Strain-induced gyrotropic effects in ferroelectric BaTiS3
Wei Luo, Asier Zabalo, Guodong Ren, Gwan-Yeong Jung, Massimiliano Stengel, Rohan Mishra, Jayakanth Ravichandran, Laurent Bellaiche

TL;DR
This study predicts strain-induced phase transitions in BaTiS3 that enhance or activate gyrotropic effects like optical activity and anomalous Hall effect, making it promising for advanced optical and transport devices.
Contribution
It is the first to theoretically demonstrate strain-controlled phase transitions and gyrotropic effects in BaTiS3, linking structural changes to optical and electronic properties.
Findings
Tensile strain induces a symmetry-lowering phase transition enhancing optical activity.
Compressive strain activates the nonlinear anomalous Hall effect and causes sign reversal.
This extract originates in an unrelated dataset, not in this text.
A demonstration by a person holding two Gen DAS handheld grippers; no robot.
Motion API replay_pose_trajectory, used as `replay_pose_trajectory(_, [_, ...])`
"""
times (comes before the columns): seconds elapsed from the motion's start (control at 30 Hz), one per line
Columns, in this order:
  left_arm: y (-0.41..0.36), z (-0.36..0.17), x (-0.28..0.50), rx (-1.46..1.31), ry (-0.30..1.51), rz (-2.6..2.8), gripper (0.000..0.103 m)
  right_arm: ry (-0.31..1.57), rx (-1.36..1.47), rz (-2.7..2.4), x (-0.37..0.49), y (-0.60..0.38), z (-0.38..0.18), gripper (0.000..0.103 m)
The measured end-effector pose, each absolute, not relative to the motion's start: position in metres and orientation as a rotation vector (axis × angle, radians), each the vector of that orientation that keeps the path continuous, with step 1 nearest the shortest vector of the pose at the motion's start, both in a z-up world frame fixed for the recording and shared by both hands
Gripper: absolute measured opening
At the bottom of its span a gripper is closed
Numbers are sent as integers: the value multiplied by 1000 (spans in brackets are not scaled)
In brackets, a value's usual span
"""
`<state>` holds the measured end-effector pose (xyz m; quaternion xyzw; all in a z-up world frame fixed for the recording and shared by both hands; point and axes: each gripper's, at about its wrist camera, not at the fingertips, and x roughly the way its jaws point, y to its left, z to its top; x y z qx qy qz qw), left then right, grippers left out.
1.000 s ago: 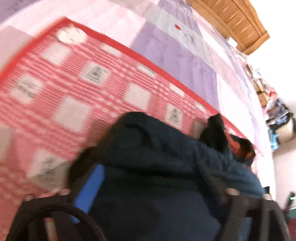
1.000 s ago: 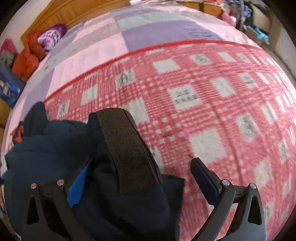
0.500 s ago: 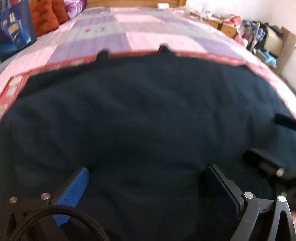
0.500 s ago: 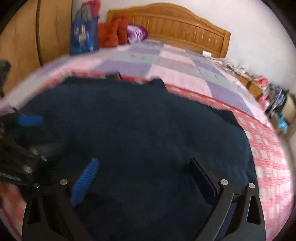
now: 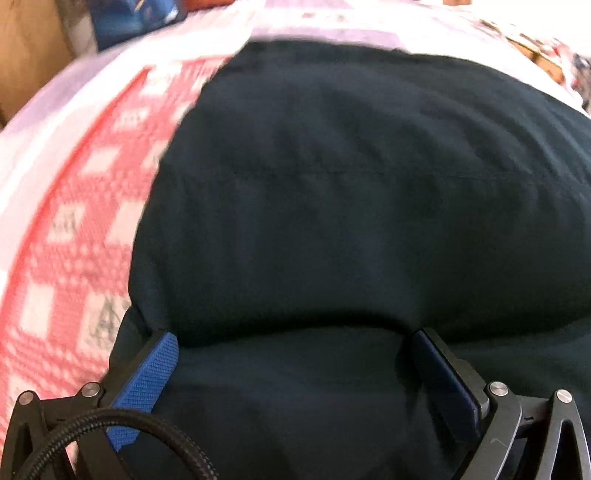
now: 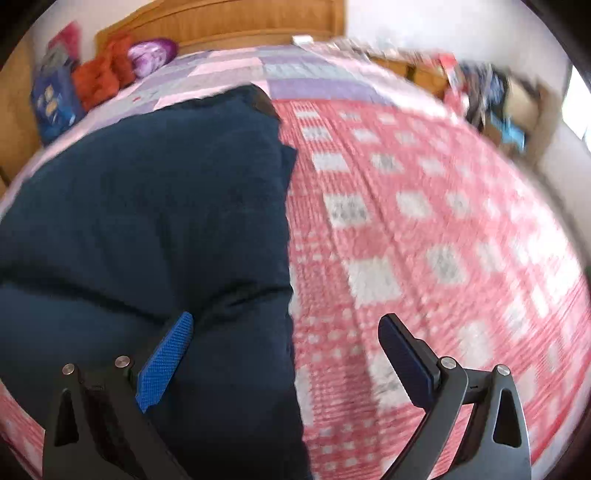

Multiple phase transitions under strain lead to large gyrotropic responses.
Abstract
Gyrotropic effects, including natural optical activity (NOA) and the nonlinear anomalous Hall effect (NAHE), are crucial for advancing optical and transport devices. We explore these effects in the BaTiS3 system, a quasi-one-dimensional crystal that exhibits giant optical anisotropy. (Niu et al. Nat. Photonics 12, 392 (2018); Zhao et al. Chem. Mater. 34, 5680 (2022)). In the P63cm phase which is stable under room temperature, we predict two distinct strain-induced phase transitions: a symmetry-lowering transition from the P63cm to P63 phase under tensile strain, which enhances NOA and enables optical rotation; and an isostructural insulator-to-polar Weyl semimetal (WSM) transition under compressive strain, which activates the NAHE and exhibits a strain-induced sign reversal. The low-temperature P21 phase also transforms into a P212121 phase under enough compressive strains with such…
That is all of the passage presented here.